**Problem details**
Would you restate all the data that follows, word for word?

**Dataset excerpt**
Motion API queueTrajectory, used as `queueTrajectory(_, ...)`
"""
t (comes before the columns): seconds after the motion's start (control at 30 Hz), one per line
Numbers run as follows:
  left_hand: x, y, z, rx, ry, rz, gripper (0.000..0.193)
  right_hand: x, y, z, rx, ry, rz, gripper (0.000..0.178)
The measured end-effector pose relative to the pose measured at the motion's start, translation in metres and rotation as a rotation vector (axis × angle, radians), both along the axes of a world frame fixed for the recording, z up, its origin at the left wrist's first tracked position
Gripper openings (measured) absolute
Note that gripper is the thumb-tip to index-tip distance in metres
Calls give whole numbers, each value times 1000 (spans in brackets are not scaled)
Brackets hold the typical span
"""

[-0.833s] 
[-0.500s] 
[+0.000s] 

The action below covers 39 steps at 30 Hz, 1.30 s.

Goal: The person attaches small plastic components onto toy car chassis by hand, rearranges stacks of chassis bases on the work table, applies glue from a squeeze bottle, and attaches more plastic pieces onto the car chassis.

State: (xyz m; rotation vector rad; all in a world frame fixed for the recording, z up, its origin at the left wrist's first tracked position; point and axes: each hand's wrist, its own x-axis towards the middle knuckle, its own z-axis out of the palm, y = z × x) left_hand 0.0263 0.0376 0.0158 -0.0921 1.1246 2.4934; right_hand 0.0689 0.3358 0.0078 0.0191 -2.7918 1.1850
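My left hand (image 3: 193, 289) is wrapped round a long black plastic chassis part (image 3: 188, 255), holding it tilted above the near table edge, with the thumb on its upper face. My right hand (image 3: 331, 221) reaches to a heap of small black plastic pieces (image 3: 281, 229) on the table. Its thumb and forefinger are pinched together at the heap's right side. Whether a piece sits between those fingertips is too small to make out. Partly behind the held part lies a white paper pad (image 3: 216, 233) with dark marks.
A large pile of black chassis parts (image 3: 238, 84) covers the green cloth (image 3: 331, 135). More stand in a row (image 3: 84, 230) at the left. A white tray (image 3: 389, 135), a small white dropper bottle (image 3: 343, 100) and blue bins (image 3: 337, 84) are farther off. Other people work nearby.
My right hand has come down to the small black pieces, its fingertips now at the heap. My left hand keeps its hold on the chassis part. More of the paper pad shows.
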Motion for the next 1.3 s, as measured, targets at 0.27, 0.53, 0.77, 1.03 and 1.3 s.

**Answer to this task**
Motion API queueTrajectory, used as `queueTrajectory(_, ...)`
"""
t (comes before the columns): seconds after the motion's start (control at 30 Hz), one per line
Numbers run as follows:
  left_hand: x, y, z, rx, ry, rz, gripper (0.000..0.193)
  right_hand: x, y, z, rx, ry, rz, gripper (0.000..0.178)
The measured end-effector pose relative to the pose measured at the motion's start, translation in metres and rotation as a rotation vector (axis × angle, radians), both along the axes of a world frame fixed for the recording, z up, its origin at the left wrist's first tracked position
Gripper openings (measured) absolute
Note that gripper is the thumb-tip to index-tip distance in metres
Calls give whole numbers, each value times 1000 (spans in brackets are not scaled)
Brackets hold the typical span
"""

[-0.833s] 
[-0.500s] 
[+0.000s] 

The action below covers 39 steps at 30 Hz, 1.30 s.

Goal: The person attaches small plastic components onto toy car chassis by hand, rearranges stacks of chassis bases on the work table, applies glue from a squeeze bottle, and attaches more plastic pieces onto the car chassis.

State: (xyz m; rotation vector rad; all in a world frame fixed for the recording, z up, its origin at the left wrist's first tracked position; point and axes: each hand's wrist, its own x-axis towards the middle knuckle, its own z-axis out of the palm, y = z × x) left_hand 0.0263 0.0376 0.0158 -0.0921 1.1246 2.4934; right_hand 0.0689 0.3358 0.0078 0.0191 -2.7918 1.1850
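My left hand (image 3: 193, 289) is wrapped round a long black plastic chassis part (image 3: 188, 255), holding it tilted above the near table edge, with the thumb on its upper face. My right hand (image 3: 331, 221) reaches to a heap of small black plastic pieces (image 3: 281, 229) on the table. Its thumb and forefinger are pinched together at the heap's right side. Whether a piece sits between those fingertips is too small to make out. Partly behind the held part lies a white paper pad (image 3: 216, 233) with dark marks.
A large pile of black chassis parts (image 3: 238, 84) covers the green cloth (image 3: 331, 135). More stand in a row (image 3: 84, 230) at the left. A white tray (image 3: 389, 135), a small white dropper bottle (image 3: 343, 100) and blue bins (image 3: 337, 84) are farther off. Other people work nearby.
My right hand has come down to the small black pieces, its fingertips now at the heap. My left hand keeps its hold on the chassis part. More of the paper pad shows.
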Motion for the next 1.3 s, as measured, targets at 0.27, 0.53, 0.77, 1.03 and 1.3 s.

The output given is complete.